Posts Tagged intel

Apple Macbook Pro Laptops Released With Thunderbolt Technology

Posted by on Friday, 25 February, 2011

Macbook Pro 15 inch

 – The Apple Macbook Pro Laptops received its latest update to its lineup Thursday.  The new Macbooks will include the Intel Thunderbolt I/O technology which boasts a maximum speed  of 10 Gigabits per second per channel with compatible devices. This is twice the maximum speed of USB 3.0 and more than 3 times the speed of eSATA.

Among other things, the Apple Macbook Pro Laptops will bring high performance graphics and Face Time HD camera to the user experience.
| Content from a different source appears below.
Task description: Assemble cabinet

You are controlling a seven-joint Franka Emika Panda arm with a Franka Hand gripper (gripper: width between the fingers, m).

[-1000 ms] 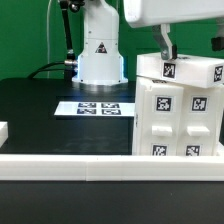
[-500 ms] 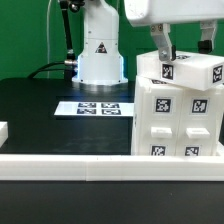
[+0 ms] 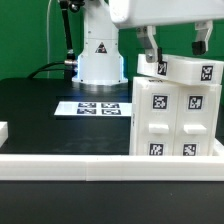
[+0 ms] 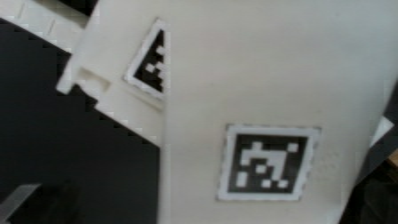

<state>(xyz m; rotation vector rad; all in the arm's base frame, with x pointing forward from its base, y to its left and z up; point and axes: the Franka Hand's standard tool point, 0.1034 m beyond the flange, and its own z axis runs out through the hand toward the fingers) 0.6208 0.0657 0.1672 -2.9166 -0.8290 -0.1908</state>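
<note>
While the cabinet [image 3: 178,110] stood at three o'clock on the table [image 3: 60,115] against the rail [image 3: 100,162], its top panel [image 3: 180,68] was seen shifted from a second earlier, straddled by the spread, raised gripper [image 3: 172,45], suggesting seating was nearly done.

The cabinet [image 3: 178,115] runs off the exterior view's right edge, so its far side is unseen. The rail [image 3: 70,165] in front of the cabinet hides its base. The arm [image 3: 160,12] above the cabinet is cut by the top edge. A white piece [image 3: 4,131] far from the cabinet is clipped at the left edge. The wrist view is blurred: a panel [image 4: 249,90] fills it, its tags [image 4: 267,163] unreadable, its edges cropped.
</note>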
The Face Time HD camera has 3 times better resolution than the older version and will allow users to make widescreen video calls.
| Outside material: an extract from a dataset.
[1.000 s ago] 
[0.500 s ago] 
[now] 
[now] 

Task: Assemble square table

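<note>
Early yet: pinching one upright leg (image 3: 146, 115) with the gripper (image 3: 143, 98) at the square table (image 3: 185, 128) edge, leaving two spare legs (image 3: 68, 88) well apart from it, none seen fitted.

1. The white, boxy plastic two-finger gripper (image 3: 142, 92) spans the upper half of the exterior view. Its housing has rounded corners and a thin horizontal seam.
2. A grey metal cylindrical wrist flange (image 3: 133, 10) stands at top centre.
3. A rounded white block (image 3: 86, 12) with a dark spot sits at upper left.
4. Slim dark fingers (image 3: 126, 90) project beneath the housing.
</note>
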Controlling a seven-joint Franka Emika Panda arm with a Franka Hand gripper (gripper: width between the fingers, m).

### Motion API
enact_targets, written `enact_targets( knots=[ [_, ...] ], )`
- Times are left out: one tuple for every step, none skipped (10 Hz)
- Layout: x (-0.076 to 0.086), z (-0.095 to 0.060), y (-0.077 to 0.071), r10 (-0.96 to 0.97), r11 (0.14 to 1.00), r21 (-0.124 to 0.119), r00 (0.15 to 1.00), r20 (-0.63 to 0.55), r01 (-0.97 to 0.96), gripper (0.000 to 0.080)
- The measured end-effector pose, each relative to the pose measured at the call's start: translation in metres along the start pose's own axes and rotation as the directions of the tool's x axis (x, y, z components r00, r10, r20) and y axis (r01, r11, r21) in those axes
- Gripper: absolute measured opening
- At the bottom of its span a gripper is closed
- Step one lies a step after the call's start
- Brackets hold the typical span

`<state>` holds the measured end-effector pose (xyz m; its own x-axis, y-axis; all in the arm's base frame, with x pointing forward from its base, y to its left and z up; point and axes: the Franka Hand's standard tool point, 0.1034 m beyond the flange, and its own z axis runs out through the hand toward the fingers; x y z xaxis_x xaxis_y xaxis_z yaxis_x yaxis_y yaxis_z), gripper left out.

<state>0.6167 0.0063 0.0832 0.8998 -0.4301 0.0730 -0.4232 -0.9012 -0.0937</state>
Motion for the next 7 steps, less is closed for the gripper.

The Apple Macbook Pro Laptops come in 13, 15, and 17 inch models which include updates to the core processors. The more powerful Intel Core i5 and i7 processors replace the Intel Core Duo in the older models.  The base model 13 inch Macbook Pro is equipped with a 2.3 GHZ Intel Code i5 processor, while the 15 inch base model comes with a 2.0 GHz Intel Core i7.  The 17 inch Macbook Pro uses a slightly faster 2.2 Ghz Intel Core i7.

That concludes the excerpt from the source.